For teams preparing for IND, these are important clinical management issues. They are also translational signals that help answer tougher questions. Specifically:
- Is the payload too diffusible for the intended biology?
- Is the linker-release mechanism creating an unexpected free small-molecule burden?
- Are the observed toxicities consistent with known mechanism, or do they point to a more complicated exposure story?
These questions matter because they influence everything from dose escalation planning to the credibility of the safety narrative presented to regulators and investors.
Novel Payloads Expand Opportunity & Burden of Proof
The review is especially valuable in its discussion of emerging payload classes because today’s scientific promise most often intersects with tomorrow’s development risk. The field is moving beyond established cytotoxins toward immunomodulators, RNA inhibitors, Bcl-xL inhibitors, proteasome inhibitors, NAMPT inhibitors, and other novel mechanisms. These payloads may improve selectivity, address resistance, or extend activity to quiescent tumor cells, but their safety liabilities are often less well characterized than those of established payloads such as MMAE, DM1, or DXd.

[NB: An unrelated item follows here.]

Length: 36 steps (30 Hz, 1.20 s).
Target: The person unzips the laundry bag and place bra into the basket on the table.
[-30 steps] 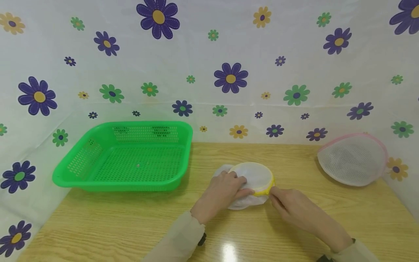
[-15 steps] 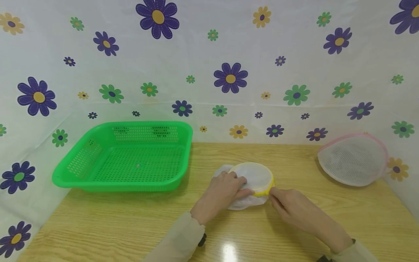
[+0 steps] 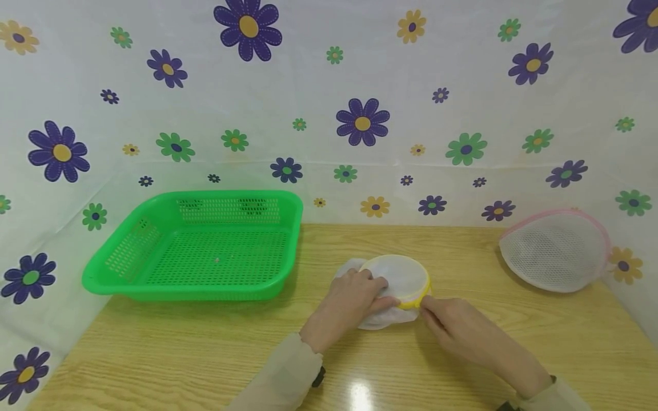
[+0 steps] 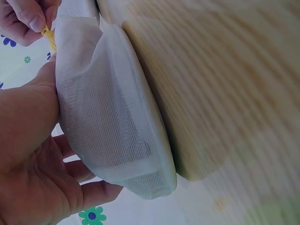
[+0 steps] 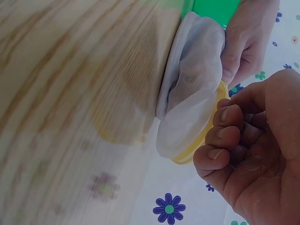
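Hands [image 3: 352,302] [image 3: 460,323] grip a round, yellow-edged white mesh bag [image 3: 403,277].

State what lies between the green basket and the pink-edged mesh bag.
In the head view, the yellow-trimmed white bag lies between them, the left hand holding it, the right hand pinching at its trim.

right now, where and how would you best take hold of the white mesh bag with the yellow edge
I'd grip the raised part of the mesh bag from its near left, thumb near, fingers over the top, as the left hand does. It bulges up off the table, giving something to clasp, with the yellow edge left to the right hand.
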Tool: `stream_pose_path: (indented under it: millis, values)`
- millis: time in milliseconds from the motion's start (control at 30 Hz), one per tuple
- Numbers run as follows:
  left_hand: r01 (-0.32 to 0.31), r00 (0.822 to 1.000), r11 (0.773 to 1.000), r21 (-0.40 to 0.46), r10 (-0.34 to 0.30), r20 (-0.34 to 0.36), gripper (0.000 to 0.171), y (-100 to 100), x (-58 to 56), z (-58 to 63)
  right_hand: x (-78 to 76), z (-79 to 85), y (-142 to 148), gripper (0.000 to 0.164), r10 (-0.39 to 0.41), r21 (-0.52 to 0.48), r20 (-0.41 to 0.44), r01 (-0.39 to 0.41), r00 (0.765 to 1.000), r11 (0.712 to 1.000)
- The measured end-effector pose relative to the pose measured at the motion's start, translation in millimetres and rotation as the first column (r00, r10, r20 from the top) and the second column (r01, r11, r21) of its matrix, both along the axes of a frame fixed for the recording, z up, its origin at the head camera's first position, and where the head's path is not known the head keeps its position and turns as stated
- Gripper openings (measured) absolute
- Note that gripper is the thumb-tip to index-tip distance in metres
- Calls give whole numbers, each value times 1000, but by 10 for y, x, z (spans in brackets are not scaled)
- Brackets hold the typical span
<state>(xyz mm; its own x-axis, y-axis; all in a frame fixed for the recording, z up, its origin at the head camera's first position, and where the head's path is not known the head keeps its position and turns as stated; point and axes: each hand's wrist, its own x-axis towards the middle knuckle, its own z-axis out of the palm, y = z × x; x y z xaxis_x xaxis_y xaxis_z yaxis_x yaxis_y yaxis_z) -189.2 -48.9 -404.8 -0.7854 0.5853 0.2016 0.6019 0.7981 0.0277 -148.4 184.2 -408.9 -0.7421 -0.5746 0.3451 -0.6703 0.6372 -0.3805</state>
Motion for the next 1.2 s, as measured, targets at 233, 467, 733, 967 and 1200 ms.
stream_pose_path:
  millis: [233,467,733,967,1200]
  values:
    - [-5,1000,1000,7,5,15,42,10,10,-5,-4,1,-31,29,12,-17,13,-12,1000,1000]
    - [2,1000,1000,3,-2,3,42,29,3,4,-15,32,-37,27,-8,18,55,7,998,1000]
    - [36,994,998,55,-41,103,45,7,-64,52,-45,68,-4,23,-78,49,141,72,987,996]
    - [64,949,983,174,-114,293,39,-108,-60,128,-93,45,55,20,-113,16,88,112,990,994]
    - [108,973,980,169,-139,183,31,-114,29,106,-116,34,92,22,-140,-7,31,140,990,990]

That novelty changes the nonclinical strategy. For well-characterized payloads, toxicity evaluation can often be accomplished through studies on the intact ADC. For novel payloads or payloads with unclear toxicity profiles, however, a separate toxicological evaluation of the payload itself is needed in relevant species, either as a standalone study or within a dedicated arm of the ADC toxicology study. It also highlights separate hERG assessment and genotoxicity testing as typical requirements for novel payload components. Reproductive toxicity, photosafety, metabolite assessment, and carcinogenicity considerations should be addressed case by case, guided by mechanism, indication, and existing evidence under frameworks such as ICH S6, ICH S9, and related guidance.
This is where experienced infrastructure and cross-functional planning start to matter disproportionately. Novel payloads can create differentiated assets, but they also compress the margin for error. If payload-specific liabilities are identified early, developers can still refine linker strategy, exposure margins, species selection, and monitoring plans. If they surface late, the same innovation that once looked like differentiation can become the source of avoidable program risk.
A Final Word
ADC innovation is rapidly moving toward more complex payload biology, stronger bystander effects, and multi-modal mechanisms designed to improve efficacy and overcome resistance. The opportunity is real, but so is the challenge. Payload choice does more than determine how an ADC kills a tumor cell. It shapes recurring toxicities, influences the adequacy of the nonclinical package, and can determine how resilient the development strategy will be under FIH expectations.
The bottom line is that sponsors cannot be conservative when it comes to innovation. Instead, they should be more deliberate about where risk sits and how early it must be characterized. In ADCs, late toxicology surprises affect timelines, budgets, clinical momentum, and strategic options. Early payload-specific insight, by contrast, creates room to optimize, de-risk, and move forward with greater confidence. At the end of the day, IND readiness means a complete package and a development story that is scientifically credible, operationally executable, and built to withstand scrutiny.